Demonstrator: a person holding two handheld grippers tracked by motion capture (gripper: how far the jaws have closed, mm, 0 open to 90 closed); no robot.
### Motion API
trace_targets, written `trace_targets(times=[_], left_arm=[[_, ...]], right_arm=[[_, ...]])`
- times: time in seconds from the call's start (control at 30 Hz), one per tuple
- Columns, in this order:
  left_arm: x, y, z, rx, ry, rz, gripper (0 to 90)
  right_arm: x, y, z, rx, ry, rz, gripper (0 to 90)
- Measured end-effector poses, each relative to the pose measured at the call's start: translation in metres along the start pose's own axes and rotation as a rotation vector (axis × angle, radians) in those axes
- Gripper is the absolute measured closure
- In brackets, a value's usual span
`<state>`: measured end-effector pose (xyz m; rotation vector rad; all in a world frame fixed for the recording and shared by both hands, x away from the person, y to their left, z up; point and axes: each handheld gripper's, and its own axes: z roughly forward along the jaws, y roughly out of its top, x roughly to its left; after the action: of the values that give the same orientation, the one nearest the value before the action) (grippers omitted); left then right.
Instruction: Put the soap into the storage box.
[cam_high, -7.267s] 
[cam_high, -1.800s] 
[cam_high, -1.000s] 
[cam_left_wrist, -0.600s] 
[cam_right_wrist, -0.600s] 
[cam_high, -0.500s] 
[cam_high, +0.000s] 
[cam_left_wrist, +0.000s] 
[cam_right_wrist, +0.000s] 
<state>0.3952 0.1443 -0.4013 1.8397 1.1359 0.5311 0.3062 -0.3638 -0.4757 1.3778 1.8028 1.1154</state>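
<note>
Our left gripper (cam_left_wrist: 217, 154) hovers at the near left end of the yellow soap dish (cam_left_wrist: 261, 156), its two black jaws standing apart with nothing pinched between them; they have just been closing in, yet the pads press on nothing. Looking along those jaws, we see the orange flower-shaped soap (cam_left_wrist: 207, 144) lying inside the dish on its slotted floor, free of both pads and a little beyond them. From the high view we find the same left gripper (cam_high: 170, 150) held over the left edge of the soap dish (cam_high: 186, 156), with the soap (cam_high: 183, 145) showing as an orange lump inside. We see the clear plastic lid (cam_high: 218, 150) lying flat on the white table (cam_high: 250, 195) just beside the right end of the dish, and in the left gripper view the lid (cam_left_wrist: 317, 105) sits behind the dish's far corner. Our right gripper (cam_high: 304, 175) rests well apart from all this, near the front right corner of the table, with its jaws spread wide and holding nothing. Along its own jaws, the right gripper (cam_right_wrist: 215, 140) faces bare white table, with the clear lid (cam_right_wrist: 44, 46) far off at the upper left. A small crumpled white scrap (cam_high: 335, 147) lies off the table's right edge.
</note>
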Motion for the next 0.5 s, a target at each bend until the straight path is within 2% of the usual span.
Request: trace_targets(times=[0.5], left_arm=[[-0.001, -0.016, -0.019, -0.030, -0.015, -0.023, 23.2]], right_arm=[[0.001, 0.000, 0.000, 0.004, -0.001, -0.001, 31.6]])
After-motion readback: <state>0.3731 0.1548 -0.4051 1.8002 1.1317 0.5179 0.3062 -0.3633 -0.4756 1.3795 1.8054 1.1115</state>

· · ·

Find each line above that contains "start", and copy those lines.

### RESULT FOR THIS TASK:
- times: time in seconds from the call's start (control at 30 Hz), one per tuple
- Measured end-effector poses, each relative to the pose measured at the call's start: translation in metres along the start pose's own axes and rotation as a rotation vector (axis × angle, radians) in those axes

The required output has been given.